■ Problem ■
Each line below is to be written out once more, precisely as given.

■ Given material ■

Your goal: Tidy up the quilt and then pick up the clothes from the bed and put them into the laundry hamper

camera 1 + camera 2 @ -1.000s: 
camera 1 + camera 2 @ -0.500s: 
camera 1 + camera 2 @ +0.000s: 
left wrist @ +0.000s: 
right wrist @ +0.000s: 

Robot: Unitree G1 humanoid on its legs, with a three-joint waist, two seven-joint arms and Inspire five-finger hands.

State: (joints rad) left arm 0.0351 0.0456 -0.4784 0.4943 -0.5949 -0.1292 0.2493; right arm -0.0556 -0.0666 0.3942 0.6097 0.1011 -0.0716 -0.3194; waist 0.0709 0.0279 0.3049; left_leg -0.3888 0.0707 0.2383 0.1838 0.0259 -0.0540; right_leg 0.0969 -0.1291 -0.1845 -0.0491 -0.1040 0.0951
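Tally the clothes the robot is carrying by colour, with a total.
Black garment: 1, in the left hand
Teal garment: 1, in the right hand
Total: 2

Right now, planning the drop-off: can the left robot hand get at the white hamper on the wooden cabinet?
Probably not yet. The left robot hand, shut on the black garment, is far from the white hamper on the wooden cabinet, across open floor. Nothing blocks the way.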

■ Written answer ■
Your goal: Tidy up the quilt and then pick up the clothes from the bed and put them into the laundry hamper

camera 1 + camera 2 @ -1.000s: 
camera 1 + camera 2 @ -0.500s: 
camera 1 + camera 2 @ +0.000s: 
left wrist @ +0.000s: 
right wrist @ +0.000s: 

Robot: Unitree G1 humanoid on its legs, with a three-joint waist, two seven-joint arms and Inspire five-finger hands.

State: (joints rad) left arm 0.0351 0.0456 -0.4784 0.4943 -0.5949 -0.1292 0.2493; right arm -0.0556 -0.0666 0.3942 0.6097 0.1011 -0.0716 -0.3194; waist 0.0709 0.0279 0.3049; left_leg -0.3888 0.0707 0.2383 0.1838 0.0259 -0.0540; right_leg 0.0969 -0.1291 -0.1845 -0.0491 -0.1040 0.0951
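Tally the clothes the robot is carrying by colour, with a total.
Black garment: 1, in the left hand
Teal garment: 1, in the right hand
Total: 2

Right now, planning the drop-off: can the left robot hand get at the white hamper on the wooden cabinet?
Probably not yet. The left robot hand, shut on the black garment, is far from the white hamper on the wooden cabinet, across open floor. Nothing blocks the way.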

No more output remains.